Reddiar is credited with the standardization of the technique of nodal stem cuttings in mist chamber. He is reported to have developed over 100 varieties of plants such as Crossandra and disease resistant Casuarina. One of the crossandra varieties he has developed has been christened Abdul Kalam Crossandra, after the erstwhile President of India. Another variety of casuarina developed by him is dedicated to the incumbent Chief Minister of Puducherry, N. Rangaswamy and is known by name, Rangaswamy Casuarina. He is reported to have devised farming techniques for Delhi Crossandra which yields 20 kg of flowers per acre per day. He is also credited with the development of 30 high yielding mutant varieties of Crossandra using gamma radiation, with assistance from the Indira Gandhi Centre for Atomic Research, Kalpakkam.
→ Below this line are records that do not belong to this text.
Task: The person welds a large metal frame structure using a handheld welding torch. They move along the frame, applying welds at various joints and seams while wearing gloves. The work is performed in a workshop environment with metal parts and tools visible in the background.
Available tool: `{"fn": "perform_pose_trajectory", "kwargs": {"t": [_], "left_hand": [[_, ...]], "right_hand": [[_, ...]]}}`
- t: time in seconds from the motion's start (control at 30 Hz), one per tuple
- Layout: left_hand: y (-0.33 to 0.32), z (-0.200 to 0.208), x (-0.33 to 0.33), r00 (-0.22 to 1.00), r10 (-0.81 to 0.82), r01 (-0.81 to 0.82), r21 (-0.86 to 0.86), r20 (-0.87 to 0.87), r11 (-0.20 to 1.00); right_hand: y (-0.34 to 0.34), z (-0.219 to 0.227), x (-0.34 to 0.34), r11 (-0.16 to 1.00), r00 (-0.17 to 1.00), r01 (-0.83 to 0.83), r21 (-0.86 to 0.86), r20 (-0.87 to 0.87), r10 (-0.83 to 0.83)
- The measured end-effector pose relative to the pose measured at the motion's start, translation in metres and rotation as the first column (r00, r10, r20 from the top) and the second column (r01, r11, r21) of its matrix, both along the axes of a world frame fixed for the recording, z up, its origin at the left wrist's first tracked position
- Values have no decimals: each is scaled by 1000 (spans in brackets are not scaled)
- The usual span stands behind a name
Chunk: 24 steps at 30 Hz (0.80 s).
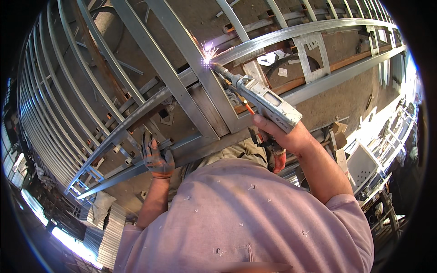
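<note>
My right hand point(282, 134) is bare and wraps round the rear of a silver handheld welding gun point(268, 98). The gun's nozzle points up and left, with a thin orange-tipped feed tube beside it. At its tip, a bright spark spray point(208, 59) bursts where an upright square metal tube point(182, 38) meets a curved rail point(264, 38) of a large metal frame. My left hand point(157, 154), in a worn grey and orange glove, lies at the lower straight rail point(191, 149) with its fingers stretched out and no tool in it.
Many parallel metal bars point(59, 91) fan out to the left. A flat rectangular metal plate with a cut-out point(313, 54) bridges two rails at the right. White scraps point(282, 72) lie on the floor beneath the frame. A white perforated panel point(366, 166) stands at the right.
</note>
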<state>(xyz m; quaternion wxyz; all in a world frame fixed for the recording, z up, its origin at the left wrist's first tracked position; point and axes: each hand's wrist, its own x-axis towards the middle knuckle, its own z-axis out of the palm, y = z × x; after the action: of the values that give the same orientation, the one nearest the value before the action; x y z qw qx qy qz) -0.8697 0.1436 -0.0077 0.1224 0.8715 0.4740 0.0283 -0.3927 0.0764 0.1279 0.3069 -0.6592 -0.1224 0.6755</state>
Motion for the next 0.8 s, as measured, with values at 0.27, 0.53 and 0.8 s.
{"fn": "perform_pose_trajectory", "kwargs": {"t": [0.27,0.53,0.8], "left_hand": [[2,5,6,999,3,-3,-16,35,1000],[5,6,8,999,-1,3,-38,50,999],[5,4,11,998,-14,12,36,69,999]], "right_hand": [[1,2,-3,999,1000,27,-20,-2,-27],[3,3,0,998,1000,-7,-62,-19,6],[1,1,-2,997,998,-42,60,54,38]]}}
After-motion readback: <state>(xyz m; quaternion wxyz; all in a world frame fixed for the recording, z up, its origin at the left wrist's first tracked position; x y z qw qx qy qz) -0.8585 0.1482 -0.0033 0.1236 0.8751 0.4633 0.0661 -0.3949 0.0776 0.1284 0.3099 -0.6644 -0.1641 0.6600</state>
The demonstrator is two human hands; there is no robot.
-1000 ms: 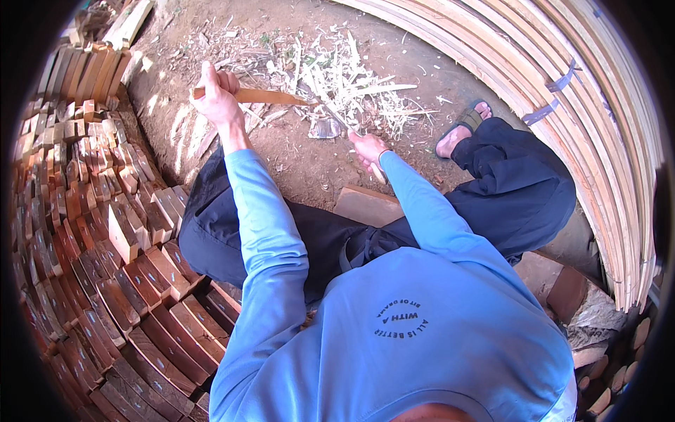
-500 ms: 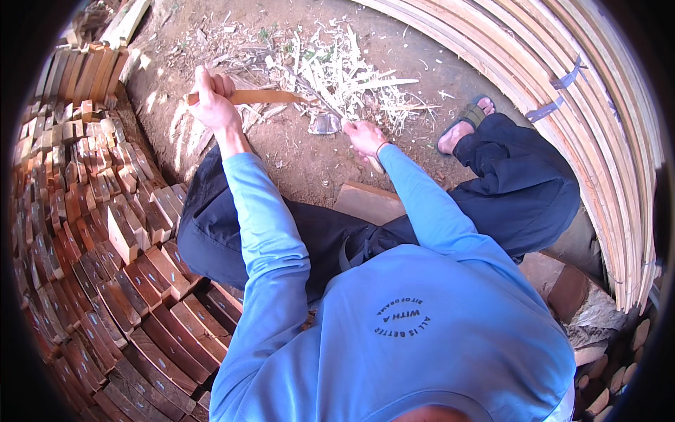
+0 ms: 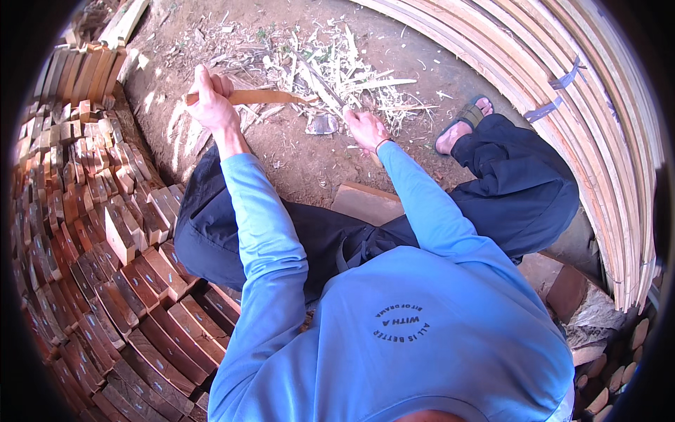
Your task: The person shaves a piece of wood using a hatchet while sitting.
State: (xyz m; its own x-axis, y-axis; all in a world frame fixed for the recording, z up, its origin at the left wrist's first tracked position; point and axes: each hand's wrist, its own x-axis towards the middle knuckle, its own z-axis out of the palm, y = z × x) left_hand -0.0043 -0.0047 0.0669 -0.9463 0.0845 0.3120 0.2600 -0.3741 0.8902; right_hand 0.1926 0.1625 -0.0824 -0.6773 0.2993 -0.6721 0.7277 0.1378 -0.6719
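Note:
My left hand is closed around one end of a flat, light brown wooden strip. The strip points right, its thin far end near the blade. In my right hand is a knife with a long, narrow blade that slants away to the far left. Part of its pale handle shows below the fist. Whether blade and strip touch, I cannot tell. Beneath them, pale wood shavings lie heaped on the dirt floor. A small, crumpled clear piece rests on the ground just left of my right hand.
Stacked brown wood blocks fill the left side, close to my knee. Long bent planks, tied with strips, curve along the right. A wooden board lies between my legs. My sandalled foot stands right of the shavings.
The knife blade has swung up and away, its tip now farther out over the shavings. My right hand has shifted slightly away from me. My left hand and the strip stay nearly still.

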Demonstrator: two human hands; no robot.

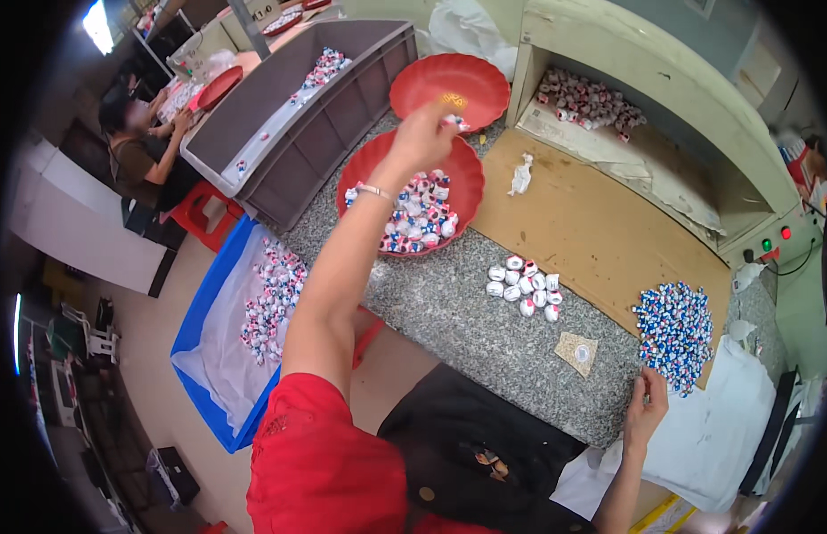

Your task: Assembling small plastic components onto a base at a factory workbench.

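Observation:
My left hand (424,138) reaches over two red scalloped bowls, closed on a small white, pink and blue piece (455,123). The nearer bowl (471,182) holds many small round white pieces (422,214) with pink and blue marks. Inside the farther bowl (413,80) lie a few small yellow bits (453,100). At the counter's right edge, my right hand (647,408) is open with loosely bent fingers. It is beside a heap of small blue-and-white pieces (676,329). A cluster of round white pieces (525,287) sits mid-counter, near a small beige card (577,352).
A grey crate (333,116) with loose pieces stands at the back left. Below it is a blue bin (193,343) lined with white plastic. A cream machine housing (663,98) with pieces inside borders a cardboard sheet (565,214). A seated person (137,147) works at far left.

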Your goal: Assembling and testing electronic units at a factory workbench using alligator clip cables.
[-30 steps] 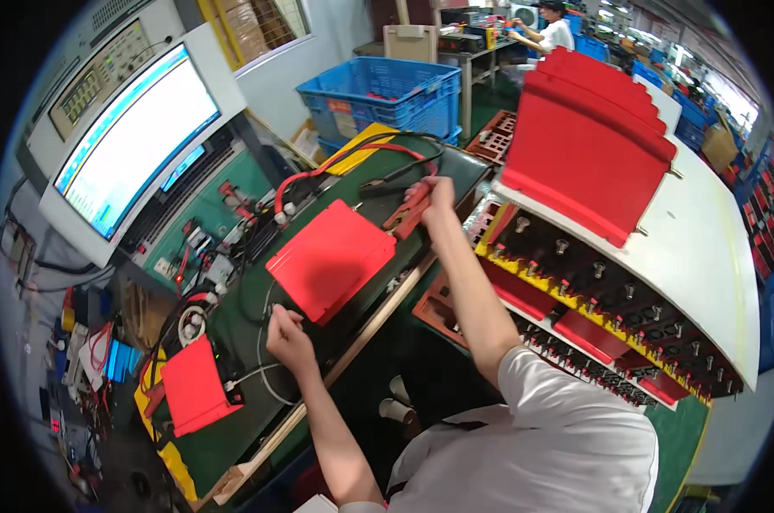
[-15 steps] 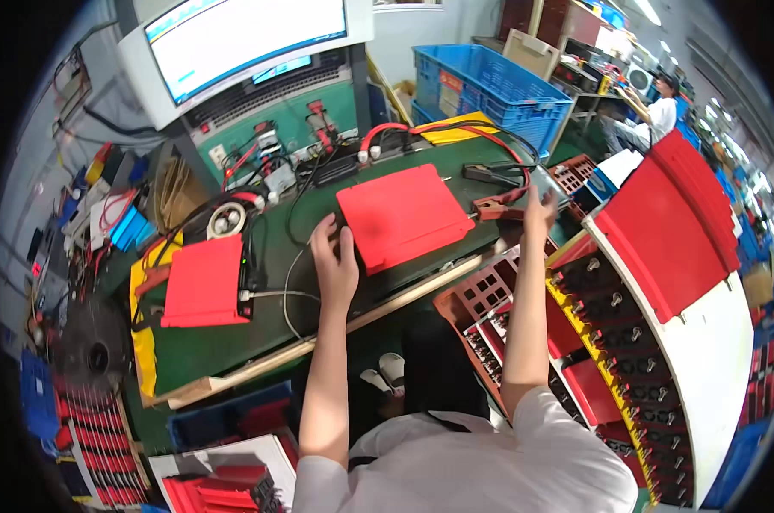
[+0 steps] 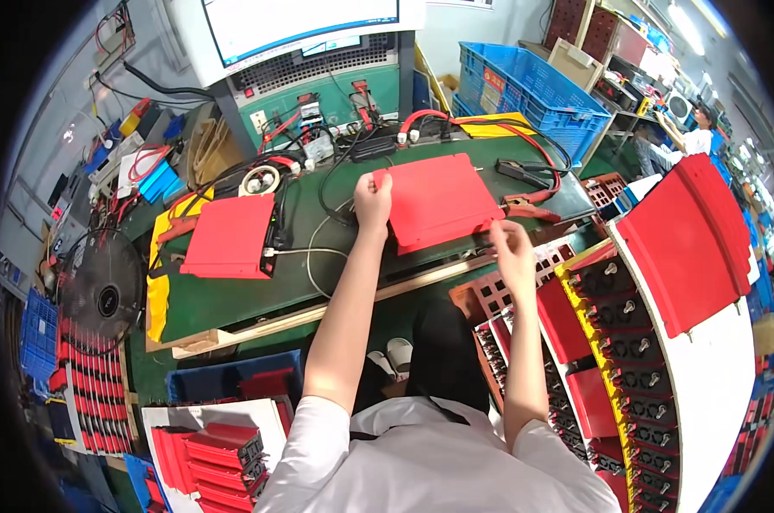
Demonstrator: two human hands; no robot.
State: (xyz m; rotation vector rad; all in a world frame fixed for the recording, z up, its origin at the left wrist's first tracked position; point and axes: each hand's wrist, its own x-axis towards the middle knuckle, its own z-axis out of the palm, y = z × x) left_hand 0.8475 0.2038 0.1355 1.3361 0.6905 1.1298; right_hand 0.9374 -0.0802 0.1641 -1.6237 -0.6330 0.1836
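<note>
A flat red metal box lies on the green bench top in front of me. My left hand is closed on its left edge, thumb and fingers at the upper left corner. At the near right corner is my right hand, fingers loosely bent and apart; whether they touch the box cannot be made out. A red clamp with a red cable is at the box's right side, and a black clamp lies just behind it. Further left sits a second red box with a grey cable plugged into its side.
Behind the bench stand a monitor and a green panel with cables. A blue crate is at the back right. To my right, a rack of red units with black fans stands close. A black round fan is at left.
My left hand has closed on the box's left edge. My right hand has left the red clamp and come nearer, to the box's near right corner. The whole view has shifted.
</note>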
Reddiar, whose hybrid varieties have been planted in the Mughal Gardens of the Rashtrapati Bhavan, lives in Koodapakkam in Puducherry.

==Awards and recognitions==
Venkatapathi Reddiar, holder several patents, was honored by the International Tamil University, Maryland, USA with the degree of Doctor of Letters (Honoris Causa) in 2011. The same year, in 2011, he received the Vezhan Vittighar award from Tractors and Farm Equipment Limited (TAFE). He also features in the Limca Book of Records, an Indian repository of records and achievements, for his innovations. Reddiar, who has been invited by the President of India for a lunch with him at the Rashtrapati Bhavan, was awarded the civilian honour of Padma Shri by the Government of India in 2012, making him the first person from Puducherry to receive the award.